_GOAL OF THE EXERCISE_
Write out the data once more, exactly as it reads.

=====

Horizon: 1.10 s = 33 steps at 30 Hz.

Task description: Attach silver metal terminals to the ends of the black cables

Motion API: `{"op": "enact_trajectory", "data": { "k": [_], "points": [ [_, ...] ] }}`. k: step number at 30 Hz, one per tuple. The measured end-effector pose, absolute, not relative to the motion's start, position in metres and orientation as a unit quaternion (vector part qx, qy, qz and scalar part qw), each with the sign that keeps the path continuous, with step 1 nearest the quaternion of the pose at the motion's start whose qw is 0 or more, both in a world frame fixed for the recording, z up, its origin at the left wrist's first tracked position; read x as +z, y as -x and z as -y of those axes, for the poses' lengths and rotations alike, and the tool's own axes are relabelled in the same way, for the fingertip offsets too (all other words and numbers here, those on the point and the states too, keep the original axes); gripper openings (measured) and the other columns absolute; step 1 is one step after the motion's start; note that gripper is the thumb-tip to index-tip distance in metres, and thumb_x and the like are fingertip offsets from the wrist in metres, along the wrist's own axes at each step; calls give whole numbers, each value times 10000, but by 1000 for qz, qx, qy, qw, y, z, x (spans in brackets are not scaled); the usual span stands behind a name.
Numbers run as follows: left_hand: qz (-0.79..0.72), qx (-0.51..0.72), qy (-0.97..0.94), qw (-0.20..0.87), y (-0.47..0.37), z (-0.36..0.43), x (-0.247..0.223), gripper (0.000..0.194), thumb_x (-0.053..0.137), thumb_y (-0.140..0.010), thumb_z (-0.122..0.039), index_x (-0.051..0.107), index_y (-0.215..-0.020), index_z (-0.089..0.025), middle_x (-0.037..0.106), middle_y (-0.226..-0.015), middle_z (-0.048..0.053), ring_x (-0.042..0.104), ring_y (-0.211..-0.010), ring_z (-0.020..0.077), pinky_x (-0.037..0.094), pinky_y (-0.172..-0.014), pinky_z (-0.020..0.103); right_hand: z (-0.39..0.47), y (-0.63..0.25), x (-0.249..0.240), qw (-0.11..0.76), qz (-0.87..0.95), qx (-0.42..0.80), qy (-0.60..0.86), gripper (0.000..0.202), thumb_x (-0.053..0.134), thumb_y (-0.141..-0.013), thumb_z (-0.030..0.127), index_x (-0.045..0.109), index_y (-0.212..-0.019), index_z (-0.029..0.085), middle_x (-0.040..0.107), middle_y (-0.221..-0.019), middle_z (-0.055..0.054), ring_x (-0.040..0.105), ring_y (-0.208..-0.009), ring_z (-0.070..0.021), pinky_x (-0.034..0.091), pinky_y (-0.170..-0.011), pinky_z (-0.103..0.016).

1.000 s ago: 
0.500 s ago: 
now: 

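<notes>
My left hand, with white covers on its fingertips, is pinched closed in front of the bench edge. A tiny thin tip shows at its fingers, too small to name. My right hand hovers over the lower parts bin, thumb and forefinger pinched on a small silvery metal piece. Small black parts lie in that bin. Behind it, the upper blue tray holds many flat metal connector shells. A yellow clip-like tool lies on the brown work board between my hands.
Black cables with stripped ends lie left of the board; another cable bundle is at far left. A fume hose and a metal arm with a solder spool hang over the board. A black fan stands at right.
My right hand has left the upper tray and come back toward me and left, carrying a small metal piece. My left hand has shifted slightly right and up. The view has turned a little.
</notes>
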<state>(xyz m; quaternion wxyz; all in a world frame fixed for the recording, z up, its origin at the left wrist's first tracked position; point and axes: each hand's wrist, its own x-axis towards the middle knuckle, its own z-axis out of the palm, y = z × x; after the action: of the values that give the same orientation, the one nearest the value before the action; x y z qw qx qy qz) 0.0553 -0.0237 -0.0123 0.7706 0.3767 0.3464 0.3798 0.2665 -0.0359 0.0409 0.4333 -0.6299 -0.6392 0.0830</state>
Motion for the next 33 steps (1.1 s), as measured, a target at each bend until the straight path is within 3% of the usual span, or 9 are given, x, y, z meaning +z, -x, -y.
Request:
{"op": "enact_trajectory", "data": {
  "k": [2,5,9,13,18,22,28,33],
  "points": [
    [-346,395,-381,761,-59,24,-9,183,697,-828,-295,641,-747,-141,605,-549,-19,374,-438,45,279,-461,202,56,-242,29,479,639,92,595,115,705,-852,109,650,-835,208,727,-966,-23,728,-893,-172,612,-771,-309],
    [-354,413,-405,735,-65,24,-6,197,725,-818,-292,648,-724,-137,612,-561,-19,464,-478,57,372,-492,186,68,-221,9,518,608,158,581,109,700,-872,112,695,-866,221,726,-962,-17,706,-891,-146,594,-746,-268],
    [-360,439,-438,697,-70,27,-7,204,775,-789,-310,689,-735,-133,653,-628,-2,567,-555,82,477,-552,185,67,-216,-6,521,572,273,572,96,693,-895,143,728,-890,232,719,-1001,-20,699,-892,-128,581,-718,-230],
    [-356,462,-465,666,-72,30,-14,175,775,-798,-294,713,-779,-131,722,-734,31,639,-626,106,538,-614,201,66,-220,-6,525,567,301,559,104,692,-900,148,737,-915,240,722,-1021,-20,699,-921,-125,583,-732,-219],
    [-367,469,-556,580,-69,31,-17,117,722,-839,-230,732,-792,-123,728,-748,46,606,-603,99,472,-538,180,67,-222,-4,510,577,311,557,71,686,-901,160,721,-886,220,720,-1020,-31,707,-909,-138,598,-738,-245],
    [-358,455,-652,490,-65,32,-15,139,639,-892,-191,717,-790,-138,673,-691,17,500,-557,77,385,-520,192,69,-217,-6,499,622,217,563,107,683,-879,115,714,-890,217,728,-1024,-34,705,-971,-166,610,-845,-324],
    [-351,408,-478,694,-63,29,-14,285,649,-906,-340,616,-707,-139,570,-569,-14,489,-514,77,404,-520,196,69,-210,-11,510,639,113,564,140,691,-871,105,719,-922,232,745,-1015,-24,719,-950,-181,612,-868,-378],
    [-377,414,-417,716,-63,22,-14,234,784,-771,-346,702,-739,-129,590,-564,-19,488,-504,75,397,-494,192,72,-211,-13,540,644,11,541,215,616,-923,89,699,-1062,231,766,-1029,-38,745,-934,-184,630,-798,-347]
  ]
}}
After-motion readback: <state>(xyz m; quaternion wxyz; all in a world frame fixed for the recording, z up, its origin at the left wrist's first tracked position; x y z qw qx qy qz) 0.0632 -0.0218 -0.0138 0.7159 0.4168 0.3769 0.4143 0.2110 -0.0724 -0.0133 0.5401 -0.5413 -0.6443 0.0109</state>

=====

_RESPONSE TO THIS TASK_
Horizon: 1.10 s = 33 steps at 30 Hz.

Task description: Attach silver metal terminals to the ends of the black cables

Motion API: `{"op": "enact_trajectory", "data": { "k": [_], "points": [ [_, ...] ] }}`. k: step number at 30 Hz, one per tuple. The measured end-effector pose, absolute, not relative to the motion's start, position in metres and orientation as a unit quaternion (vector part qx, qy, qz and scalar part qw), each with the sign that keeps the path continuous, with step 1 nearest the quaternion of the pose at the motion's start whose qw is 0 or more, both in a world frame fixed for the recording, z up, its origin at the left wrist's first tracked position; read x as +z, y as -x and z as -y of those axes, for the poses' lengths and rotations alike, and the tool's own axes are relabelled in the same way, for the fingertip offsets too (all other words and numbers here, those on the point and the states too, keep the original axes); gripper openings (measured) and the other columns absolute; step 1 is one step after the motion's start; note that gripper is the thumb-tip to index-tip distance in metres, and thumb_x and the like are fingertip offsets from the wrist in metres, along the wrist's own axes at each step; calls give whole numbers, each value times 10000, but by 1000 for qz, qx, qy, qw, y, z, x (spans in brackets are not scaled); the usual span stands behind a name.
Numbers run as follows: left_hand: qz (-0.79..0.72), qx (-0.51..0.72), qy (-0.97..0.94), qw (-0.20..0.87), y (-0.47..0.37), z (-0.36..0.43), x (-0.247..0.223), gripper (0.000..0.194), thumb_x (-0.053..0.137), thumb_y (-0.140..0.010), thumb_z (-0.122..0.039), index_x (-0.051..0.107), index_y (-0.215..-0.020), index_z (-0.089..0.025), middle_x (-0.037..0.106), middle_y (-0.226..-0.015), middle_z (-0.048..0.053), ring_x (-0.042..0.104), ring_y (-0.211..-0.010), ring_z (-0.020..0.077), pinky_x (-0.037..0.094), pinky_y (-0.172..-0.014), pinky_z (-0.020..0.103); right_hand: z (-0.39..0.47), y (-0.63..0.25), x (-0.249..0.240), qw (-0.11..0.76), qz (-0.87..0.95), qx (-0.42..0.80), qy (-0.60..0.86), gripper (0.000..0.202), thumb_x (-0.053..0.134), thumb_y (-0.141..-0.013), thumb_z (-0.030..0.127), index_x (-0.045..0.109), index_y (-0.212..-0.019), index_z (-0.029..0.085), middle_x (-0.040..0.107), middle_y (-0.221..-0.019), middle_z (-0.055..0.054), ring_x (-0.040..0.105), ring_y (-0.208..-0.009), ring_z (-0.070..0.021), pinky_x (-0.034..0.091), pinky_y (-0.170..-0.011), pinky_z (-0.103..0.016).

1.000 s ago: 
0.500 s ago: 
now: 

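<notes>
My left hand, with white covers on its fingertips, is pinched closed in front of the bench edge. A tiny thin tip shows at its fingers, too small to name. My right hand hovers over the lower parts bin, thumb and forefinger pinched on a small silvery metal piece. Small black parts lie in that bin. Behind it, the upper blue tray holds many flat metal connector shells. A yellow clip-like tool lies on the brown work board between my hands.
Black cables with stripped ends lie left of the board; another cable bundle is at far left. A fume hose and a metal arm with a solder spool hang over the board. A black fan stands at right.
My right hand has left the upper tray and come back toward me and left, carrying a small metal piece. My left hand has shifted slightly right and up. The view has turned a little.
</notes>
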<state>(xyz m; quaternion wxyz; all in a world frame fixed for the recording, z up, its origin at the left wrist's first tracked position; point and axes: each hand's wrist, its own x-axis towards the middle knuckle, its own z-axis out of the palm, y = z × x; after the action: of the values that give the same orientation, the one nearest the value before the action; x y z qw qx qy qz) 0.0553 -0.0237 -0.0123 0.7706 0.3767 0.3464 0.3798 0.2665 -0.0359 0.0409 0.4333 -0.6299 -0.6392 0.0830</state>
Motion for the next 33 steps (1.1 s), as measured, a target at each bend until the straight path is within 3% of the usual span, or 9 are given, x, y, z meaning +z, -x, -y.
Request:
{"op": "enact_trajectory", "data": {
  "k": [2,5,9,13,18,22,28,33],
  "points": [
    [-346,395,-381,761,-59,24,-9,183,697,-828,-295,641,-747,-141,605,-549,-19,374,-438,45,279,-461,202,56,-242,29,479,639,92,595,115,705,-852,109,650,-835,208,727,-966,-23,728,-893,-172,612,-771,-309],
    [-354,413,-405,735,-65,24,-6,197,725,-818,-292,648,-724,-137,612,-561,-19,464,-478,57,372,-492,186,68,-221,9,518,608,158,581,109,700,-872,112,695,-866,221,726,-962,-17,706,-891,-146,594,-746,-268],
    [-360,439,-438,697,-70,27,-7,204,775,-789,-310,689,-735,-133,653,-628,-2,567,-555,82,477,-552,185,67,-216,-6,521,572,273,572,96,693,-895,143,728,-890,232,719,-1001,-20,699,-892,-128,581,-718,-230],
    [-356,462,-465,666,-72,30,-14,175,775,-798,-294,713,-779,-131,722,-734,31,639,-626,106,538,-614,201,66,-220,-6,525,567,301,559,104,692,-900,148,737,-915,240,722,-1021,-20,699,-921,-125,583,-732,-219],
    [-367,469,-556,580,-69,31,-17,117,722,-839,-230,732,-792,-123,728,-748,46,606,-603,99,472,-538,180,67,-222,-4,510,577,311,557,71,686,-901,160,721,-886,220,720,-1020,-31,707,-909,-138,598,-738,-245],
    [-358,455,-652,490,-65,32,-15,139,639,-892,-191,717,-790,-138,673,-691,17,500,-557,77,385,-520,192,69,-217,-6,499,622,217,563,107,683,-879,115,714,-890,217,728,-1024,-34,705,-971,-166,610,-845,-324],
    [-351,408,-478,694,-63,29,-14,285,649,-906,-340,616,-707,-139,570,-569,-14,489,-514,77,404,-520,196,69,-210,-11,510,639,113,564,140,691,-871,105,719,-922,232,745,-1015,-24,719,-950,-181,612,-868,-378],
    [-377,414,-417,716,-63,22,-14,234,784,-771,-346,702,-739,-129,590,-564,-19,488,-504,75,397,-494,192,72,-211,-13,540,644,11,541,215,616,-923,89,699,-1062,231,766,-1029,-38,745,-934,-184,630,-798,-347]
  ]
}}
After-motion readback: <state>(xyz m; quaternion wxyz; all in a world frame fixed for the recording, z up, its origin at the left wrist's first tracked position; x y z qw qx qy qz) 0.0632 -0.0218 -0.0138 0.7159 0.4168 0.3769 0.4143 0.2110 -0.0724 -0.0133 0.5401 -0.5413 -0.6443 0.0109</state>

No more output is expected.